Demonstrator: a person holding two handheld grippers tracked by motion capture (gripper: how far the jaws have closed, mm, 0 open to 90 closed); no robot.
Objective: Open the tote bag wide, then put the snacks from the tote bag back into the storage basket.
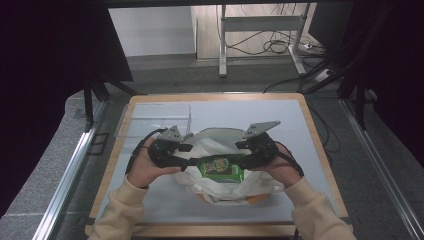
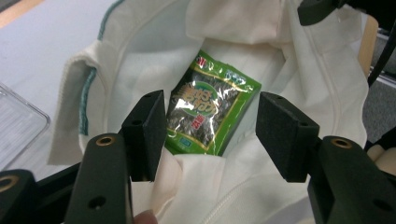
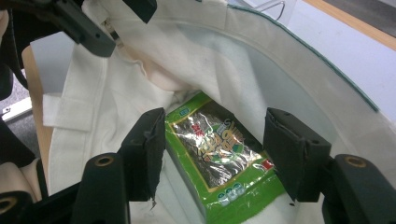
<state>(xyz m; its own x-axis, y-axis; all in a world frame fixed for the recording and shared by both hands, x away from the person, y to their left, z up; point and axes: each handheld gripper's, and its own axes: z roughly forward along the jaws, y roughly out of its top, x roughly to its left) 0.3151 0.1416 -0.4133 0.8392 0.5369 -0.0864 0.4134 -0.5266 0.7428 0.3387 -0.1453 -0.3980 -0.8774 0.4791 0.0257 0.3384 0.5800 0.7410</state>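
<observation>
Seaweed packet point(image 2: 211, 108): lies inside the cloth bag point(image 1: 260, 182), on its inner cloth, with both of your tongs at its ends.
Left tongs point(image 2: 210, 135): jaws apart, straddling the packet's near end; whether the pads touch it is unclear.
Right tongs point(image 3: 215, 151): jaws apart either side of the packet's other end, with no firm clamp visible.
Progress: the packet sits within the bag's mouth, so I judge the bagging nearly done; letting go and withdrawing remain.
Surroundings: a clear tray point(image 1: 155, 120) stands beyond the bag on the desk point(image 1: 300, 125).
</observation>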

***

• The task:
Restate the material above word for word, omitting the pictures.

• Solution below:
Demonstrator: a person holding two handheld grippers tracked by motion capture (gripper: how far the jaws have closed, mm, 0 open to 90 closed); no robot.
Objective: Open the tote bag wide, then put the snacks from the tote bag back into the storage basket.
<state>(xyz m; its own x-axis, y-axis; all in a world frame fixed for the recording and shared by both hands, x away from the person, y to their left, z up; point and axes: each handheld gripper's, and its own axes: z roughly forward along the jaws, y roughly out of its top, x roughly to its left) 0.3151 0.1416 -0.4133 0.8392 0.5369 -0.0864 0.4134 -0.5266 0.7428 0.3387 -0.1453 -0.3980 -0.8774 0.4791 0.0257 0.3384 0.5800 0.7410</state>
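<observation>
Seaweed packet point(image 2: 211, 108): lies inside the cloth bag point(image 1: 260, 182), on its inner cloth, with both of your tongs at its ends.
Left tongs point(image 2: 210, 135): jaws apart, straddling the packet's near end; whether the pads touch it is unclear.
Right tongs point(image 3: 215, 151): jaws apart either side of the packet's other end, with no firm clamp visible.
Progress: the packet sits within the bag's mouth, so I judge the bagging nearly done; letting go and withdrawing remain.
Surroundings: a clear tray point(image 1: 155, 120) stands beyond the bag on the desk point(image 1: 300, 125).
</observation>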

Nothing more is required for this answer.